§ **Supplied data**
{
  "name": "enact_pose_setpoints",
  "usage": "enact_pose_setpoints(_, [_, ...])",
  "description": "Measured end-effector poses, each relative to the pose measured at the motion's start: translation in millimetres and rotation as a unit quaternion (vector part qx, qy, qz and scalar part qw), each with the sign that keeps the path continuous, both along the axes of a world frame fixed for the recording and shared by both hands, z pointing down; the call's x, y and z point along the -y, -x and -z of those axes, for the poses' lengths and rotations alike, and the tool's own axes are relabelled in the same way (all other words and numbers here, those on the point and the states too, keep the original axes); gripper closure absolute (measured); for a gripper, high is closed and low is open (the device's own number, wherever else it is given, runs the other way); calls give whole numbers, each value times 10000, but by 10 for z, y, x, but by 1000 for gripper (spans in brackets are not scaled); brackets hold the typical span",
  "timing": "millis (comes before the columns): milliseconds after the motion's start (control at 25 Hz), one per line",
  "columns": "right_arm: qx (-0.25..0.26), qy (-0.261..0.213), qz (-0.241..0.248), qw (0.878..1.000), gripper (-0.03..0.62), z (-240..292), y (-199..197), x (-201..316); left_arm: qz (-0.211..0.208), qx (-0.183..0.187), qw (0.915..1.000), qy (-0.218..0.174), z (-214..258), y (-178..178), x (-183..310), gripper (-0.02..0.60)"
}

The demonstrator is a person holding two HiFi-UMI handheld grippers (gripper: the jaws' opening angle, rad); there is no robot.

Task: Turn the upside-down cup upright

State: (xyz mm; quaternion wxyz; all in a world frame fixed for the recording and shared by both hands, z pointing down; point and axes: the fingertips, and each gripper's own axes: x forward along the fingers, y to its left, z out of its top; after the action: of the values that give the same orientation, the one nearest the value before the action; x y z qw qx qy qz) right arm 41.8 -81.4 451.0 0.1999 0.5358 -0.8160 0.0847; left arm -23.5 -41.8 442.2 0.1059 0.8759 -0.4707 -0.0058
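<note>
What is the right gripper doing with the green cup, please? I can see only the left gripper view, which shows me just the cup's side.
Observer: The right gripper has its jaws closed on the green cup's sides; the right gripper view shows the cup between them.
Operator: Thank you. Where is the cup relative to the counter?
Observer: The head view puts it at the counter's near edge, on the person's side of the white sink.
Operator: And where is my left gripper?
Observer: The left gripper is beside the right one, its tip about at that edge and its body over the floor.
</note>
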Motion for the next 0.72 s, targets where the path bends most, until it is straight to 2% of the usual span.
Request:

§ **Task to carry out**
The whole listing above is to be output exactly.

§ **Task response**
{
  "name": "enact_pose_setpoints",
  "usage": "enact_pose_setpoints(_, [_, ...])",
  "description": "Measured end-effector poses, each relative to the pose measured at the motion's start: translation in millimetres and rotation as a unit quaternion (vector part qx, qy, qz and scalar part qw), each with the sign that keeps the path continuous, both along the axes of a world frame fixed for the recording and shared by both hands, z pointing down; the call's x, y and z point along the -y, -x and -z of those axes, for the poses' lengths and rotations alike, and the tool's own axes are relabelled in the same way (all other words and numbers here, those on the point and the states too, keep the original axes); gripper closure absolute (measured); for a gripper, high is closed and low is open (the device's own number, wherever else it is given, runs the other way); calls give whole numbers, each value times 10000, but by 10 for z, y, x, but by 1000 for gripper (spans in brackets are not scaled); brackets hold the typical span",
  "timing": "millis (comes before the columns): milliseconds after the motion's start (control at 25 Hz), one per line",
  "columns": "right_arm: qx (-0.25..0.26), qy (-0.261..0.213), qz (-0.241..0.248), qw (0.878..1.000), gripper (-0.03..0.62), z (-240..292), y (-199..197), x (-201..316); left_arm: qz (-0.211..0.208), qx (-0.183..0.187), qw (0.915..1.000), qy (-0.218..0.174), z (-214..258), y (-178..178), x (-183..310), gripper (-0.02..0.60)"
}

The demonstrator is a person holding two HiFi-UMI handheld grippers (gripper: the jaws' opening angle, rad); there is no robot.

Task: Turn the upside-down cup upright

State: (xyz mm; quaternion wxyz; all in a world frame fixed for the recording and shared by both hands, z pointing down; point and axes: the fingertips, and each gripper's own axes: x forward along the fingers, y to its left, z out of its top; after the action: of the values that give the same orientation, the one nearest the value before the action; x y z qw qx qy qz) right arm 41.8 -81.4 451.0 0.1999 0.5358 -0.8160 0.0847; left arm -23.5 -41.8 442.2 0.1059 0.8759 -0.4707 -0.0058
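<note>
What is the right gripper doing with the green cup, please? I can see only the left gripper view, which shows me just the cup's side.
Observer: The right gripper has its jaws closed on the green cup's sides; the right gripper view shows the cup between them.
Operator: Thank you. Where is the cup relative to the counter?
Observer: The head view puts it at the counter's near edge, on the person's side of the white sink.
Operator: And where is my left gripper?
Observer: The left gripper is beside the right one, its tip about at that edge and its body over the floor.
</note>
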Motion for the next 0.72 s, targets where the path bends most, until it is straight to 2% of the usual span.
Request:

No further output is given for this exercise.